Jesus returned to Galilee in the power of the Spirit, and news of him spread throughout the whole region. He taught in their synagogues and was praised by all.

He came to Nazareth, where he had grown up, and went according to his custom into the synagogue on the sabbath day. He stood up to read and was handed a scroll of the prophet Isaiah. He unrolled the scroll and found the passage where it was written:

The Spirit of the Lord is upon me, because he has anointed me to bring glad tidings to the poor. He has sent me to proclaim liberty to captives and recovery of sight to the blind, to let the oppressed go free, and to proclaim a year acceptable to the Lord.

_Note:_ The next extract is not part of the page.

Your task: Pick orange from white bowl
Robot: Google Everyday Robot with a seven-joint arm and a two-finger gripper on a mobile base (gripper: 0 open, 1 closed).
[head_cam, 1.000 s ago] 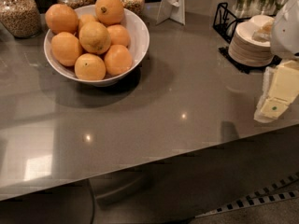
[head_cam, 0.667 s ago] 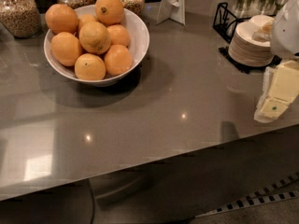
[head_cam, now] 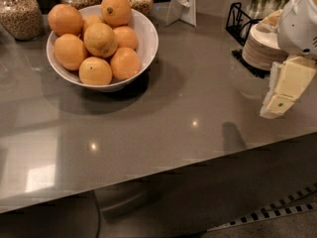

Rolling up the scroll, he handed it back to the attendant and sat down, and the eyes of all in the synagogue looked intently at him. He said to them, “Today this Scripture passage is fulfilled in your hearing.”

The Gospel of the Lord.




Meet Sister Betty Smoyer, SNDdeN

After graduation from Notre Dame High School, Moylan, Pennsylvania and two years of college, Sr. Elizabeth (Betty) Smoyer entered the Sisters of Notre Dame on September 11, 1966. On completion of her undergraduate studies in Music Education, Sr. Betty returned to Notre Dame High School, Moylan PA where she taught music and religion for nine years while completing graduate studies in Music Education. After a year of Parish Social Ministry at Holy Child Parish in Philadelphia, Sr. Betty assumed a position as a Campus Minister at Saint Mary’s College, Notre Dame, Indiana in 1981. As a member of the Campus Ministry Team, she led the college’s Liturgical Music Program inviting musicians to allow their music ministry to deepen their relationship with God and their famlies and communities in everyday life. She retired from Saint Mary’s in June of 2009. She spent the next ten years ministering at St. Margaret’s House in South Bend, Indiana, a day center for women and children in poverty. She continues ministry with the SND USA Anti-Racism Team, the SND Base Communities Unit Communications Network and the people of St. Augustine Catholic parish in the African American tradition in South Bend, Indiana.